Until there is a real self examination and change that comes from it, conservatives will continue to be lead into the GOP quick sand...

The GOP is the political arm of the Chamber of Commerce. As long as that is the case, it will never be either popular or conservative.

I think that the redefinition of "fiscal conservatism" to include both corporatism and anarcho-capitalsm has been a big part of the problem. That is the sickness eating away at the heart of the GOP and the conservative movement.

A rediscovery of the ideas of Adam Smith and F.A. Hayek would go a long way towards curing it.

Caleb,

To me he looks like a guy who starts up businesses, runs other businesses well, and helps create more jobs. That's a good thing.

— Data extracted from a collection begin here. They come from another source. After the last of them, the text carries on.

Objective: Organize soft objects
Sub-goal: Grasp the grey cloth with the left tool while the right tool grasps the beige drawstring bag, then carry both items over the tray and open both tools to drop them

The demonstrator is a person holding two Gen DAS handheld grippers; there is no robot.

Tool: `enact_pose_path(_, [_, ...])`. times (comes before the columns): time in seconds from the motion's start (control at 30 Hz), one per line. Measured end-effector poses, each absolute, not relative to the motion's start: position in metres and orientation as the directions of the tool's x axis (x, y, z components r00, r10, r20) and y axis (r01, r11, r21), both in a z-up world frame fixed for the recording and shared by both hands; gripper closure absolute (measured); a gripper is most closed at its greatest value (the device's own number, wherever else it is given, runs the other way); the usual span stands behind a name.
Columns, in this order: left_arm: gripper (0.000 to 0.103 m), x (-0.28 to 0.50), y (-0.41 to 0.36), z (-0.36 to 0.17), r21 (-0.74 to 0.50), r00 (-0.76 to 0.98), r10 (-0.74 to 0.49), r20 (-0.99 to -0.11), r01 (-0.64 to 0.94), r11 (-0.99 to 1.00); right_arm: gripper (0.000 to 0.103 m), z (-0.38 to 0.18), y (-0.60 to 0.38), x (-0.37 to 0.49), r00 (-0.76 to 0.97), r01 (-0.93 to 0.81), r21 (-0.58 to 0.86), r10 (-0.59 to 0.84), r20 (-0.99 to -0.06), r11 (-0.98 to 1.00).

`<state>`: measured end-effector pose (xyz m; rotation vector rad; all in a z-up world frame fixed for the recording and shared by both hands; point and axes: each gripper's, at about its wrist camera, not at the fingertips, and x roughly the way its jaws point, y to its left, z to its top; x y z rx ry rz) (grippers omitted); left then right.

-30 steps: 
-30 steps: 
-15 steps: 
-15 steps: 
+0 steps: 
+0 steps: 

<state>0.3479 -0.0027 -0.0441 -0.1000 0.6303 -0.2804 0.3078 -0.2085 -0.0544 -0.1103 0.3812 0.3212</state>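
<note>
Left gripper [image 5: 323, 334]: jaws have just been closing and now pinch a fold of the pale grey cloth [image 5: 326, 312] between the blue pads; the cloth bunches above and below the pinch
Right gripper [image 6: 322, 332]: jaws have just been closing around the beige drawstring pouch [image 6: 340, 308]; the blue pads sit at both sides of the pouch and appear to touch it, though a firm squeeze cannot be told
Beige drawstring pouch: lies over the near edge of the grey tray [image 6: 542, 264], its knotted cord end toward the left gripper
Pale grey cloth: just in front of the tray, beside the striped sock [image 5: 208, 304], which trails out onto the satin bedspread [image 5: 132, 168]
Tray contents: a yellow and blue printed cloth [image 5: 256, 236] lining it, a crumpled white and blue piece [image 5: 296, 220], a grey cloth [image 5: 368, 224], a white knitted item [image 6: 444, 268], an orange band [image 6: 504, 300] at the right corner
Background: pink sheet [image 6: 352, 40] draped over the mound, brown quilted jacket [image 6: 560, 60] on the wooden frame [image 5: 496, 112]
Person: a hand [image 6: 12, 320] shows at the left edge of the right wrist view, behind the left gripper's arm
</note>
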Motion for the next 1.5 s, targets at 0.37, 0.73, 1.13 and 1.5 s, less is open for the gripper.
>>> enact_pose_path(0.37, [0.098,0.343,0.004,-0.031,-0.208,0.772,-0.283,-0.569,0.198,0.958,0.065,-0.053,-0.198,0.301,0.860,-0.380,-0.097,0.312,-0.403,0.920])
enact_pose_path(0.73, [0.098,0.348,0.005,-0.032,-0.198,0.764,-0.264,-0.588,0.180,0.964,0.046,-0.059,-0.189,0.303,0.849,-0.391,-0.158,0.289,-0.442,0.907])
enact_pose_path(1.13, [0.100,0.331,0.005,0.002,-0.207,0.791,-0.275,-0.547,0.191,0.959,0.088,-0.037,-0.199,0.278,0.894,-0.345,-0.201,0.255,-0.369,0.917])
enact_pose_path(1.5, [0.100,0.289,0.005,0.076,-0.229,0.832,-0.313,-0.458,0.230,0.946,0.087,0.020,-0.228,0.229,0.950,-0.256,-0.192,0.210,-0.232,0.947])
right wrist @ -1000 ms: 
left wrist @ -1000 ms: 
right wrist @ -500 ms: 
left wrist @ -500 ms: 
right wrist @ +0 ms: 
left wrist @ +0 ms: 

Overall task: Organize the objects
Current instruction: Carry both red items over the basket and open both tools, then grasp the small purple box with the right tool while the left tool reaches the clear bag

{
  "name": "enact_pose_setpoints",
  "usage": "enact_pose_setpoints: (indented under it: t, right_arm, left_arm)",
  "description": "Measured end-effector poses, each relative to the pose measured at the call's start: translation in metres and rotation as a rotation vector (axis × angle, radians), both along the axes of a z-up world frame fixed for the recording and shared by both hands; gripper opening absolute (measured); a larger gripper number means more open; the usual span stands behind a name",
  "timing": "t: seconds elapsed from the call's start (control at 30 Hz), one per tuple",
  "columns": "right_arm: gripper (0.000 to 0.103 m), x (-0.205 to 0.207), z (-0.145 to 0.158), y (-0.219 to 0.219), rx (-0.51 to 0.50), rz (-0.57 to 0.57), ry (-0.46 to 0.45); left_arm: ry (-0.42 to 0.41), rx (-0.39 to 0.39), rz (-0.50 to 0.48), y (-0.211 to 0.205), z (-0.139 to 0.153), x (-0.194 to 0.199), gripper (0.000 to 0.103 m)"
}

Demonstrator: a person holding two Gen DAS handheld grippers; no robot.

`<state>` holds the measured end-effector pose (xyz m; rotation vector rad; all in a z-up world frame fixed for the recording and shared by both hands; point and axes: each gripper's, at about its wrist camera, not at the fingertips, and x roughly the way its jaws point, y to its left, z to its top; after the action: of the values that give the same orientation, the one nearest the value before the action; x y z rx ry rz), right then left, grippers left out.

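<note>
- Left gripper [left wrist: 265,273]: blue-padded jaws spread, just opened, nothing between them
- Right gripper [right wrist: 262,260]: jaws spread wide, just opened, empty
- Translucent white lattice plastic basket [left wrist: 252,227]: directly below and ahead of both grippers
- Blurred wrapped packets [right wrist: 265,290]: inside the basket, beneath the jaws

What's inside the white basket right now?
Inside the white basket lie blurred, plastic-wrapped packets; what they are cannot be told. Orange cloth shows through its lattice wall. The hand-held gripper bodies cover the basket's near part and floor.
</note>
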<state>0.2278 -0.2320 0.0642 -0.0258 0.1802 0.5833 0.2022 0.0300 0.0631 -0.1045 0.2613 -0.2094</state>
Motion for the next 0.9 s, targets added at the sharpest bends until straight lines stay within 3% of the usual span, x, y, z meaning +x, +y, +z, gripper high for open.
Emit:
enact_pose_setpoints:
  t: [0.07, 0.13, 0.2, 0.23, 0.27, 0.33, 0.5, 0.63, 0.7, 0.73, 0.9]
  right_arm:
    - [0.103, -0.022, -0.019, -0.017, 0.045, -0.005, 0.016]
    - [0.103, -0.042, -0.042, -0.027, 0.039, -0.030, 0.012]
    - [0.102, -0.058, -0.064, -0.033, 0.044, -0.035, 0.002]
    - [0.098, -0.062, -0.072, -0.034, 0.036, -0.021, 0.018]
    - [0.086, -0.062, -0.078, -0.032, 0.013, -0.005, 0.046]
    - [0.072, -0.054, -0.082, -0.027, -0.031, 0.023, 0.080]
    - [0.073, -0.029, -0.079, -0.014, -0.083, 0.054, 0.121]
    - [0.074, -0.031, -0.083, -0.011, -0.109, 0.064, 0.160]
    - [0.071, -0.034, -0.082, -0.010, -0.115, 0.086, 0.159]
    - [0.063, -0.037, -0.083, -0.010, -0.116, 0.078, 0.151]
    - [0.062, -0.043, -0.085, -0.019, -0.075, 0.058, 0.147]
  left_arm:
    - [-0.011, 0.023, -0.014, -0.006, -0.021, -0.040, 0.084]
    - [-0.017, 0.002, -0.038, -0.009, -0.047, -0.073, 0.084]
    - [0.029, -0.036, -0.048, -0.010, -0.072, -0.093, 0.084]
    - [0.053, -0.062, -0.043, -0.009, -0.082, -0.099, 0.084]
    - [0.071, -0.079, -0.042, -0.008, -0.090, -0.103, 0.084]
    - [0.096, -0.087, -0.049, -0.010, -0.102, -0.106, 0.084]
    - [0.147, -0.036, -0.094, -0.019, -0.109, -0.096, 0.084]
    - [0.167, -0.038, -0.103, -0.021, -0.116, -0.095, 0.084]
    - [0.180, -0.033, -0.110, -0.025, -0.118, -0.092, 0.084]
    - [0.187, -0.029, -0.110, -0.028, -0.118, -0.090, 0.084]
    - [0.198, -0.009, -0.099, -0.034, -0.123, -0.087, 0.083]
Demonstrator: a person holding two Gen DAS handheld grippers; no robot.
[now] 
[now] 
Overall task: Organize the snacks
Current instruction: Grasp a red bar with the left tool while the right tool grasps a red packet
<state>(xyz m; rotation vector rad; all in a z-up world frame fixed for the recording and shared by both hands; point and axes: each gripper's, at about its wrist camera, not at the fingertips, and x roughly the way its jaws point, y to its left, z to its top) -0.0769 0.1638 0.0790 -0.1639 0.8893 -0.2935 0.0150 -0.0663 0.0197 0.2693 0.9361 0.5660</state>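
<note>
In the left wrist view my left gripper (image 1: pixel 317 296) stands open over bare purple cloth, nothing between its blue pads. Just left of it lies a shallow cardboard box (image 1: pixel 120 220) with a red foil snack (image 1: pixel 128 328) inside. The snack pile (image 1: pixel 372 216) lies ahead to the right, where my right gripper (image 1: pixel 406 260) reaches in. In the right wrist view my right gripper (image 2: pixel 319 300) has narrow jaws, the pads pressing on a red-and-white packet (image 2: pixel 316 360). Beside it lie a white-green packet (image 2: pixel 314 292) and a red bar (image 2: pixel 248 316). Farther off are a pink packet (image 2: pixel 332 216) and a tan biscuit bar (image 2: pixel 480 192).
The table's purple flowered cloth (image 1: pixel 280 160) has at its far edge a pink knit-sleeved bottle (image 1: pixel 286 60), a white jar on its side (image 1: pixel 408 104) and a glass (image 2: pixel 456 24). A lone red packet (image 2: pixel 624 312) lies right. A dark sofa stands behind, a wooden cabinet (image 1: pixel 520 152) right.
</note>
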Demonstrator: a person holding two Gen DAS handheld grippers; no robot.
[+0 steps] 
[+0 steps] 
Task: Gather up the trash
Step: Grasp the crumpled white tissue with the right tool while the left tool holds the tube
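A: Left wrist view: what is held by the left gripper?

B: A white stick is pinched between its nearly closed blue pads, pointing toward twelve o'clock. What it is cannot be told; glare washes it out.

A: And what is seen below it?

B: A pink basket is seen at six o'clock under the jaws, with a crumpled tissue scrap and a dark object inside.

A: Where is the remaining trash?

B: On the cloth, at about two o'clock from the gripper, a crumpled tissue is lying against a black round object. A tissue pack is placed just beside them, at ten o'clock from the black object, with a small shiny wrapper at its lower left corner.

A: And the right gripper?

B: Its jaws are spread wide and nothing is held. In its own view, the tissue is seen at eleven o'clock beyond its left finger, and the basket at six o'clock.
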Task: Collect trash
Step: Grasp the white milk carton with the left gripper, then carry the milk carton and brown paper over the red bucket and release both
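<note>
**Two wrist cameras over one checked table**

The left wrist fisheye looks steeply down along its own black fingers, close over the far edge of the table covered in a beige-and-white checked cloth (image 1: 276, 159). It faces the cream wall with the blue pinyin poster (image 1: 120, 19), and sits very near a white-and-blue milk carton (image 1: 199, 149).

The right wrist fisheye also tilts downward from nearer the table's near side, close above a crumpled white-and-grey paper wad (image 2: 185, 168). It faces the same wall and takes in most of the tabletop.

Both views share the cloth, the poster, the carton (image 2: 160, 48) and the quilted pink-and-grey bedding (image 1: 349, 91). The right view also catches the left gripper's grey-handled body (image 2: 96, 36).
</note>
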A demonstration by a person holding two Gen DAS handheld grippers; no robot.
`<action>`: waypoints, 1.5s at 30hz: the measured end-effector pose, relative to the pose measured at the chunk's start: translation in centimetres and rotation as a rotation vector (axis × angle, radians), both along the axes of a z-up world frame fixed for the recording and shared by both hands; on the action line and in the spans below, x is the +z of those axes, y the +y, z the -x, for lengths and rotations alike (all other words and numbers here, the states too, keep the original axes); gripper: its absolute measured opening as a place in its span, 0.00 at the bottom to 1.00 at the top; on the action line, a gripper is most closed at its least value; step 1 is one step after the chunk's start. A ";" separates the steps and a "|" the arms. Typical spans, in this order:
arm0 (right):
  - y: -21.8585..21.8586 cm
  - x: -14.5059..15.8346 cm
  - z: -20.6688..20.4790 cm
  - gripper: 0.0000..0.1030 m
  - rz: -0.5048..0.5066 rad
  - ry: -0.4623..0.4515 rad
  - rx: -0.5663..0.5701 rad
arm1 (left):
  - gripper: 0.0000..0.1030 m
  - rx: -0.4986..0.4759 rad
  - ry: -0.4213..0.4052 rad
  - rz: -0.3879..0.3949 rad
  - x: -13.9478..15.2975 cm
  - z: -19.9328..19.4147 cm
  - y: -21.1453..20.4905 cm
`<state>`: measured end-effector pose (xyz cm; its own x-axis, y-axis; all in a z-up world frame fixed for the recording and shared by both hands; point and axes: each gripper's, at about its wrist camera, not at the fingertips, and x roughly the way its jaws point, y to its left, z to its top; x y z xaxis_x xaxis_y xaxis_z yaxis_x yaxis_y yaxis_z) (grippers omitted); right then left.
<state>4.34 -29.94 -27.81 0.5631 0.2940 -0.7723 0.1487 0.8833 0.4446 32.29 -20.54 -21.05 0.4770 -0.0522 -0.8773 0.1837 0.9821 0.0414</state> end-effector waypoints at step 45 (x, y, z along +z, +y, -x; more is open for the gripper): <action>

This is a misconception about Romney. He never started a business; he's not an entrepreneur. He ran a venture capital company that just masses capital and throws it at businesses, sometimes in very unethical ways. There is a huge difference between creating wealth (good), and using money and capital to as leverage to cheat the system. Romney's business skills fall mostly in the latter. Conservatives would do well to note the difference because it is not only good economics but good politics because there is some real corruption out there that we could curb by focusing on generating wealth more than preserving it. Too often businesses (particularly venture capitalists) just use money as power to get more money without creating much if anything new that makes the standard of living go up.

Kate,
Clint, I'd rather have a candidate spend his money than mine.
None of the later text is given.